**Data below**
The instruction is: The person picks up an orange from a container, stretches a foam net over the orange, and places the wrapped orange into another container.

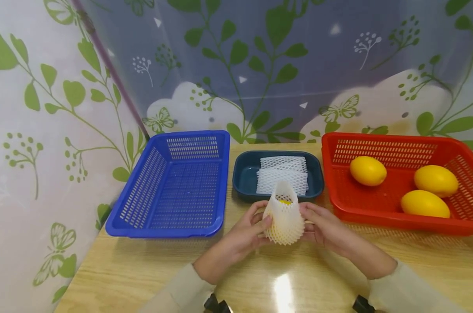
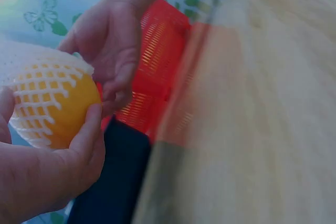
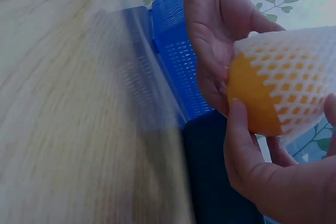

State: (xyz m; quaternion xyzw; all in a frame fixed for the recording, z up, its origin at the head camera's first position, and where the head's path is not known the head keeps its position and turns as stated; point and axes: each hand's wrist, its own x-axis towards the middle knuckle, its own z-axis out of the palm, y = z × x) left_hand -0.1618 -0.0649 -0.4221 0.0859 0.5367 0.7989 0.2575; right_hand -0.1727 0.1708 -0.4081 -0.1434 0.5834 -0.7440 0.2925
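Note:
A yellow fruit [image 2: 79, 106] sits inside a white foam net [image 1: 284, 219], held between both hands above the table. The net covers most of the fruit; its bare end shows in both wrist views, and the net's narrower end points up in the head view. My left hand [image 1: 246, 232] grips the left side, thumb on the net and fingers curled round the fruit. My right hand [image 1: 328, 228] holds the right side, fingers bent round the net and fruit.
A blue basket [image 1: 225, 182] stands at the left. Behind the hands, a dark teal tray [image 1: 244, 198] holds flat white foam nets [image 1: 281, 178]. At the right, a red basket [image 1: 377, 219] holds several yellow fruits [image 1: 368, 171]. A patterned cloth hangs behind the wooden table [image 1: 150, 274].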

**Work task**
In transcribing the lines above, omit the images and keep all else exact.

**Answer below**
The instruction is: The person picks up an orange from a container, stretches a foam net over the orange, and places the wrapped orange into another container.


State: (xyz m; quaternion xyzw; all in a frame fixed for the recording, z up, its origin at the head camera's first position, and where the head's path is not known the head keeps its position and turns as stated; point and axes: each hand's wrist, its own x-axis towards the middle knuckle, its own z-axis out of the palm, y = z × x) left_hand -0.1618 -0.0649 -0.4221 0.0859 0.5367 0.7989 0.2575; right_hand -0.1727 0.1708 -0.4081 -0.1434 0.5834 -0.7440 0.2925
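Note:
A yellow fruit [image 2: 79, 106] sits inside a white foam net [image 1: 284, 219], held between both hands above the table. The net covers most of the fruit; its bare end shows in both wrist views, and the net's narrower end points up in the head view. My left hand [image 1: 246, 232] grips the left side, thumb on the net and fingers curled round the fruit. My right hand [image 1: 328, 228] holds the right side, fingers bent round the net and fruit.
A blue basket [image 1: 225, 182] stands at the left. Behind the hands, a dark teal tray [image 1: 244, 198] holds flat white foam nets [image 1: 281, 178]. At the right, a red basket [image 1: 377, 219] holds several yellow fruits [image 1: 368, 171]. A patterned cloth hangs behind the wooden table [image 1: 150, 274].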

This finishes the output for the exercise.